东方不败狠狠地把右手上的白瓷酒壶掼到地上——“咔嚓”一声,酒壶碎裂——恰如他的心一样。
“而你——你竟让我走?”他双目赤红,恨恨地瞪着乔易,像是想要把他的手脚都钉在地上一样,“要走你走!我不走!!”他的声音因为痛苦而嘶哑得厉害,在缠绵的雨声里,有种突兀的尖锐和颤抖。
惊雷炸起。
——仿佛在耳畔,又好像在心里。
东方不败感觉自己的心颤了颤,冷了冷——他看见乔易在雨中露出一个怒极的笑,他看见乔易一边笑一边背过身去,他看见乔易一甩大袖毫不犹豫地走向刚刚才被他合上的木扉……
“好。”他听见他轻柔地说:
“我走。”
然后,他便眼睁睁地看着他踹开木门,杳然远去……
——他走了?
他茫然地看着空空的庭院。
桂树、花圃、青石、长廊、满地的碎瓷和落花……
他骗不了自己——那个总是一身青衫一脸温柔的人——已然不在。
“啊,他走了啊……”东方不败喃喃自语,怔怔地接上自己脱臼的手,却再也放不开他曾经碰过的地方。

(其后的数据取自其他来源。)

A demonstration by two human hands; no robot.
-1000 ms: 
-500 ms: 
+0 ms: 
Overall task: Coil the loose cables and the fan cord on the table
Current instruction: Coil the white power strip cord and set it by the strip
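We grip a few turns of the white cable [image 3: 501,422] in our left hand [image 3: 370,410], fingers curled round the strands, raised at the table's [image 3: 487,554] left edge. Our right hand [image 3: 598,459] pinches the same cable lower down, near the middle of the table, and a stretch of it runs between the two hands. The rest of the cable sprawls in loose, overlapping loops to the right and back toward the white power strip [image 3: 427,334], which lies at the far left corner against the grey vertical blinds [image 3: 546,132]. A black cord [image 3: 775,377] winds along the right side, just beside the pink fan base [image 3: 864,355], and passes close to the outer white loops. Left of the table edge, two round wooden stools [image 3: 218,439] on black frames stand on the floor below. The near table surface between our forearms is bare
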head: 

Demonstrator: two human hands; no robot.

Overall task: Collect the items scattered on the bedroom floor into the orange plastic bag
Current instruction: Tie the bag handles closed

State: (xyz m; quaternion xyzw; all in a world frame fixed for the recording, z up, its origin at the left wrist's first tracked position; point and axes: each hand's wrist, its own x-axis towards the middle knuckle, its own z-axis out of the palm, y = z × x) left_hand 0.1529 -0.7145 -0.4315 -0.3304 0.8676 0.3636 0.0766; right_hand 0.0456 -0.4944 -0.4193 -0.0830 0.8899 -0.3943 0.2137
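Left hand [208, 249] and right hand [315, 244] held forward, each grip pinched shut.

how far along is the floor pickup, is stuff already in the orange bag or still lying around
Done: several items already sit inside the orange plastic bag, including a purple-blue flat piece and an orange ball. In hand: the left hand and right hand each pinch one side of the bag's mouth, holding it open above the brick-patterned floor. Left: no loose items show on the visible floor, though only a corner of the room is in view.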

他不嫌手腕那里疼,反而奇怪被他掐出的红印为什么这么轻这么浅。
——那么那么的疼,怎么可能只有这样浅?
——倒不如掐得重一些,永远消不了才好。
他恍惚地想着,只觉得,这印子清浅得就像一个梦。
秋雨淅沥,打在东方不败的身上,也打在桂花树上,让花叶发出窸窸窣窣的响动——那声音,在突然寂寥下来的庭院里,明晰得吓人。
‘今儿怎么来了?’
‘那就陪我听听雨罢。’
‘药快吃完了吧?’
‘过两日我再帮你配些。’
‘昨日刚开了花,倒叫你赶上了。’
‘小柏,今晚别走了,反正王老的屋子空着也是空着。明日我给你做桂花糕吃。’
‘我这床足够大,就是再躺一个你,也躺得下了。莫要多言,快睡。’
‘你会轻功的吧?快上去摘一篮来,今儿给你做桂花糕吃。’
‘年年岁岁花相似,岁岁年年人不同……《黄帝内经》有云:上古之人,春秋皆度百岁,而动作不衰。今时之人,年半百而动作皆衰……人生在世须臾数十年,不知你我还能共度几个中秋……’
……
“……只要你生我存、你情我愿,为什么……我们……不可以每年赏月、看花……?”
‘这却由不得你我。看花每年可以——赏月,却也要天公作美咯!’
“便只是……饮茶看花吃桂糕……也是好的。”
东方不败怔怔地看着那堆满树冠的桂花,心想,今年他也许能喝到信阳毛尖,却吃不到桂花糕了,明年,也不会再有桂花酒了……
他蹲下身,一片片地拾起破碎的白瓷——那上面还残留着桂花酒的香气。
他微一晃神,锐利的瓷片边缘便在他掌心划了一道口子——他突然想起了多年前的那个夜晚,他拾起地上的断瓦扑向那刚刚刺伤乔爷爷的黑衣人,然后在命悬一线的时候,还是乔易救了他。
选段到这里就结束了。